● **Task**:
The expected output is exactly the lines below, starting at the line with "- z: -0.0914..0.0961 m" and ending at the line with "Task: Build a", both included; no other line belongs in it.

#### Dataset content ####

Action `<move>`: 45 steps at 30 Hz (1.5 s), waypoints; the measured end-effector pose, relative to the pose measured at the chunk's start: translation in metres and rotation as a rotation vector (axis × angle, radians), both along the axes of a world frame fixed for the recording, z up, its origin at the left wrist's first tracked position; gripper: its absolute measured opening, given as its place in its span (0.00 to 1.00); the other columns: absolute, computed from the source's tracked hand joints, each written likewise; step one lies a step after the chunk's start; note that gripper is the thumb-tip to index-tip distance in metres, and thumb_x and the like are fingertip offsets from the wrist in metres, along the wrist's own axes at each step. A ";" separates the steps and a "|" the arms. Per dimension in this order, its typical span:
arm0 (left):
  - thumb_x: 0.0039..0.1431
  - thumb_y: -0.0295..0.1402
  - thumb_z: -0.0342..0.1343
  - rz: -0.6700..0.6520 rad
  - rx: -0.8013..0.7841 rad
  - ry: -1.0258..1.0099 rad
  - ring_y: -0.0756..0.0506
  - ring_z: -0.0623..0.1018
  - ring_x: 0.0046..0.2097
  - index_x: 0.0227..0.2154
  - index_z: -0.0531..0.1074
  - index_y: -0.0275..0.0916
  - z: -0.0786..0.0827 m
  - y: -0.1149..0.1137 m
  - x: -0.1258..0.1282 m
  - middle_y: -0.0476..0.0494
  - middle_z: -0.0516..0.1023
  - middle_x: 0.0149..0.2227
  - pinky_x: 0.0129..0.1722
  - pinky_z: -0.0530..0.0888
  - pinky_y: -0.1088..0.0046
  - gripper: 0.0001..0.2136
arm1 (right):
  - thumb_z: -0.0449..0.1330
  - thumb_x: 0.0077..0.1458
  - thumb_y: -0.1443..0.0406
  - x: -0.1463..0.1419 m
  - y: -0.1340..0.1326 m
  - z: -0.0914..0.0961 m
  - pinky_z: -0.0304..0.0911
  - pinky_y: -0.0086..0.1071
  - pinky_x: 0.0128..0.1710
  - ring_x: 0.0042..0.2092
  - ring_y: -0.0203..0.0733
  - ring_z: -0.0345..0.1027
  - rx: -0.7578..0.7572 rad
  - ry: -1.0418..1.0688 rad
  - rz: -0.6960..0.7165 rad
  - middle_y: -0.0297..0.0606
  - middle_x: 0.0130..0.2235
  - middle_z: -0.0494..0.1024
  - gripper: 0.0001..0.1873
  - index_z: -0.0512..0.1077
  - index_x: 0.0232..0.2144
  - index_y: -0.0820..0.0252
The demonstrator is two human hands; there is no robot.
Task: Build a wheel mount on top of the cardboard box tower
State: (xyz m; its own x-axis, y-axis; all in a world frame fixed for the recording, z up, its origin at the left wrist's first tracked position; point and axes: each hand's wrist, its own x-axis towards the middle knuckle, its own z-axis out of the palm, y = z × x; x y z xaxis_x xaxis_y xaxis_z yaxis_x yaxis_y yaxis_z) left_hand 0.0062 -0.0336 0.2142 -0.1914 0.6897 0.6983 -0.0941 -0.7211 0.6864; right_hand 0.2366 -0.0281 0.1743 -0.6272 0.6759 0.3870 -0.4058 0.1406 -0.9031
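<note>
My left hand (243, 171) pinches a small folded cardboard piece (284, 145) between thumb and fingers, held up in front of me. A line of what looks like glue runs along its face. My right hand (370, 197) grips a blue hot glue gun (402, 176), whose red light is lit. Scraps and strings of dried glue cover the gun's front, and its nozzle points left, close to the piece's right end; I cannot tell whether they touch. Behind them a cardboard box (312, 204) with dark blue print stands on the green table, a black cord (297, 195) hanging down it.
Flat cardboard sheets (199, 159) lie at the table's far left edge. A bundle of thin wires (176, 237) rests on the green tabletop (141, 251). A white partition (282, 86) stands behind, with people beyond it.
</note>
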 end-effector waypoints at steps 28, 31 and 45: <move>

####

● **Solution for this exercise**:
  - z: -0.0914..0.0961 m
  - pinky_z: -0.0304..0.0911
  - pinky_y: -0.0086..0.1071
  - pinky_x: 0.0128..0.1710
  - ring_x: 0.0042..0.2092
  - ring_y: -0.0203..0.0733
  - ring_z: -0.0345..0.1027
  - rx: -0.7578..0.7572 rad
  - ry: -1.0418..1.0688 rad
  - rz: -0.6960..0.7165 rad
  - middle_y: -0.0297..0.0606
  - middle_x: 0.0130..0.2235
  - middle_z: -0.0494..0.1024
  - gripper: 0.0001..0.1873
  - index_z: -0.0512..0.1077
  - index_x: 0.0232..0.2144
  - index_y: -0.0820..0.0252
The demonstrator is two human hands; there is no robot.
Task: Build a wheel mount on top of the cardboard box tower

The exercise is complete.